— Task —
Set the listing down unchanged, minus every embedded image.

— Data extract —
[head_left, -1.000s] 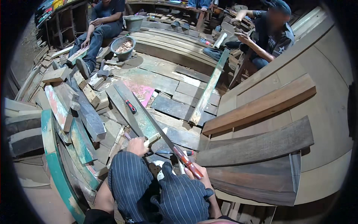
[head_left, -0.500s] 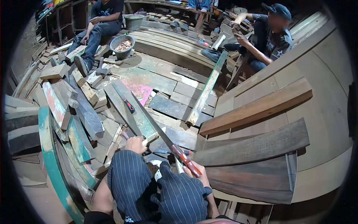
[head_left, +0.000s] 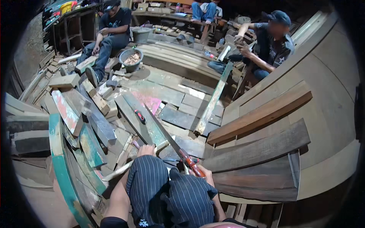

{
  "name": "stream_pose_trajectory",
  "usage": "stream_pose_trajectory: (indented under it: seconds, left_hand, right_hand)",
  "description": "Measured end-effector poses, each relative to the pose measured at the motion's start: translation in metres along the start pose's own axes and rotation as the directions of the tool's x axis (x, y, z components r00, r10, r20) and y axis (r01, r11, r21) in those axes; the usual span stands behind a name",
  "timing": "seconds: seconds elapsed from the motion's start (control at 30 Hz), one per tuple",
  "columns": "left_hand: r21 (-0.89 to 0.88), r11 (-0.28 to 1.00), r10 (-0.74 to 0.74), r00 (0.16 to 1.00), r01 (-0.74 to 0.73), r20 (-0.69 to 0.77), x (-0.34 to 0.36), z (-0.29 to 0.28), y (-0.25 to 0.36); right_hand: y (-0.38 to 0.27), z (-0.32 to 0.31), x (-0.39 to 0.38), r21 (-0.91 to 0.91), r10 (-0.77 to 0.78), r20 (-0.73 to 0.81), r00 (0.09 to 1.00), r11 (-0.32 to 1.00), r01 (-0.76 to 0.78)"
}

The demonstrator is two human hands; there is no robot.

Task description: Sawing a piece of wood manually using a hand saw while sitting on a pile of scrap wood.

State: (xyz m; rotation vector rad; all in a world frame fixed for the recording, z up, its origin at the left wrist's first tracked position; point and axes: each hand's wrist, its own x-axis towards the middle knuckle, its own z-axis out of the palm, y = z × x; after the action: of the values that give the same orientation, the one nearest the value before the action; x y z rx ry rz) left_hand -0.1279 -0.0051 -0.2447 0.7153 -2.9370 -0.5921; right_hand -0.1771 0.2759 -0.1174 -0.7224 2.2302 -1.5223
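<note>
My right hand [head_left: 205,174] is wrapped round the red-brown wooden handle [head_left: 192,163] of a machete. Its long dark blade [head_left: 164,132] slants away, up and to the left. Just beyond my left knee, my left hand [head_left: 146,150] is closed on a pale wooden stick [head_left: 162,144], whose end sticks out close beside the blade; whether they touch I cannot tell. My knee hides part of this hand. Past it lies a worn greenish board [head_left: 154,127], with a red-and-black-handled tool [head_left: 140,116] on it.
Wood offcuts [head_left: 97,123] crowd the left side. A dark curved plank [head_left: 258,148] and a brown beam [head_left: 262,114] lie at right. A long narrow beam [head_left: 215,98] slants ahead. A bucket of wood chips [head_left: 131,59] stands farther off. People sit at far left, far right and back.
The view has shifted, so the scene sits farther right on the left side. My knee now covers more of my left hand. Both hands keep their hold on the stick and the machete.
</note>
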Motion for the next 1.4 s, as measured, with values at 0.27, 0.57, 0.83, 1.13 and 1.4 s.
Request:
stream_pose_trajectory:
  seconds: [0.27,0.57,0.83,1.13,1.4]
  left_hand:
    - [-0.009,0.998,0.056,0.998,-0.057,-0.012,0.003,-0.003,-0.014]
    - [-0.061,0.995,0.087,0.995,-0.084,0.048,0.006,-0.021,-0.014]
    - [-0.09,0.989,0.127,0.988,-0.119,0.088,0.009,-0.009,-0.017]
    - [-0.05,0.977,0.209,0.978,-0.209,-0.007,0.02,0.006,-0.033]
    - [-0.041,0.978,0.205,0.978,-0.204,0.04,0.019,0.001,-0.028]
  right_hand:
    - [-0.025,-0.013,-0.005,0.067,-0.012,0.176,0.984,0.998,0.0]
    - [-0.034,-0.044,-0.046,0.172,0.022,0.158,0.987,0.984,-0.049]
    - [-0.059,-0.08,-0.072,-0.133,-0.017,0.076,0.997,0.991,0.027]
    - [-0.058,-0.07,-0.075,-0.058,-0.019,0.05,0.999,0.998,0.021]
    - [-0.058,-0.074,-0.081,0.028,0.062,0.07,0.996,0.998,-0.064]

— Completed exercise —
[head_left, -1.000s] 
[head_left, -0.500s] 
[head_left, +0.000s] 

{
  "name": "stream_pose_trajectory",
  "usage": "stream_pose_trajectory: (indented under it: seconds, left_hand, right_hand)",
  "description": "Measured end-effector poses, each relative to the pose measured at the motion's start: translation in metres along the start pose's own axes and rotation as the directions of the tool's x axis (x, y, z components r00, r10, r20) and y axis (r01, r11, r21) in those axes; the usual span stands behind a name",
  "timing": "seconds: seconds elapsed from the motion's start (control at 30 Hz), one per tuple",
  "columns": "left_hand: r21 (-0.89 to 0.88), r11 (-0.28 to 1.00), r10 (-0.74 to 0.74), r00 (0.16 to 1.00), r01 (-0.74 to 0.73), r20 (-0.69 to 0.77), x (-0.34 to 0.36), z (-0.29 to 0.28), y (-0.25 to 0.36); right_hand: y (-0.38 to 0.27), z (-0.32 to 0.31), x (-0.39 to 0.38), r21 (-0.91 to 0.91), r10 (-0.77 to 0.78), r20 (-0.73 to 0.81), r00 (0.09 to 1.00), r11 (-0.32 to 1.00), r01 (-0.76 to 0.78)"
}

The demonstrator is two human hands; there is no robot.

Task description: Sawing a piece of wood manually using a hand saw while sitting on a pile of scrap wood.

State: (xyz m; rotation vector rad; all in a world frame fixed for the recording, z up, its origin at the left wrist's first tracked position; point and axes: each hand's wrist, its own x-axis towards the middle knuckle, its own z-axis out of the palm, y = z × x; after the action: of the values that give the same orientation, the one nearest the value before the action; x y z rx ry rz) left_hand -0.1279 -0.0051 -0.2447 0.7153 -2.9370 -0.5921; right_hand -0.1771 0.2759 -0.1174 -0.7224 2.2302 -1.5223
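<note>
My right hand [head_left: 205,174] is wrapped round the red-brown wooden handle [head_left: 192,163] of a machete. Its long dark blade [head_left: 164,132] slants away, up and to the left. Just beyond my left knee, my left hand [head_left: 146,150] is closed on a pale wooden stick [head_left: 162,144], whose end sticks out close beside the blade; whether they touch I cannot tell. My knee hides part of this hand. Past it lies a worn greenish board [head_left: 154,127], with a red-and-black-handled tool [head_left: 140,116] on it.
Wood offcuts [head_left: 97,123] crowd the left side. A dark curved plank [head_left: 258,148] and a brown beam [head_left: 262,114] lie at right. A long narrow beam [head_left: 215,98] slants ahead. A bucket of wood chips [head_left: 131,59] stands farther off. People sit at far left, far right and back.
The view has shifted, so the scene sits farther right on the left side. My knee now covers more of my left hand. Both hands keep their hold on the stick and the machete.
</note>
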Motion for the next 1.4 s, as measured, with values at 0.27, 0.57, 0.83, 1.13 and 1.4 s.
Request:
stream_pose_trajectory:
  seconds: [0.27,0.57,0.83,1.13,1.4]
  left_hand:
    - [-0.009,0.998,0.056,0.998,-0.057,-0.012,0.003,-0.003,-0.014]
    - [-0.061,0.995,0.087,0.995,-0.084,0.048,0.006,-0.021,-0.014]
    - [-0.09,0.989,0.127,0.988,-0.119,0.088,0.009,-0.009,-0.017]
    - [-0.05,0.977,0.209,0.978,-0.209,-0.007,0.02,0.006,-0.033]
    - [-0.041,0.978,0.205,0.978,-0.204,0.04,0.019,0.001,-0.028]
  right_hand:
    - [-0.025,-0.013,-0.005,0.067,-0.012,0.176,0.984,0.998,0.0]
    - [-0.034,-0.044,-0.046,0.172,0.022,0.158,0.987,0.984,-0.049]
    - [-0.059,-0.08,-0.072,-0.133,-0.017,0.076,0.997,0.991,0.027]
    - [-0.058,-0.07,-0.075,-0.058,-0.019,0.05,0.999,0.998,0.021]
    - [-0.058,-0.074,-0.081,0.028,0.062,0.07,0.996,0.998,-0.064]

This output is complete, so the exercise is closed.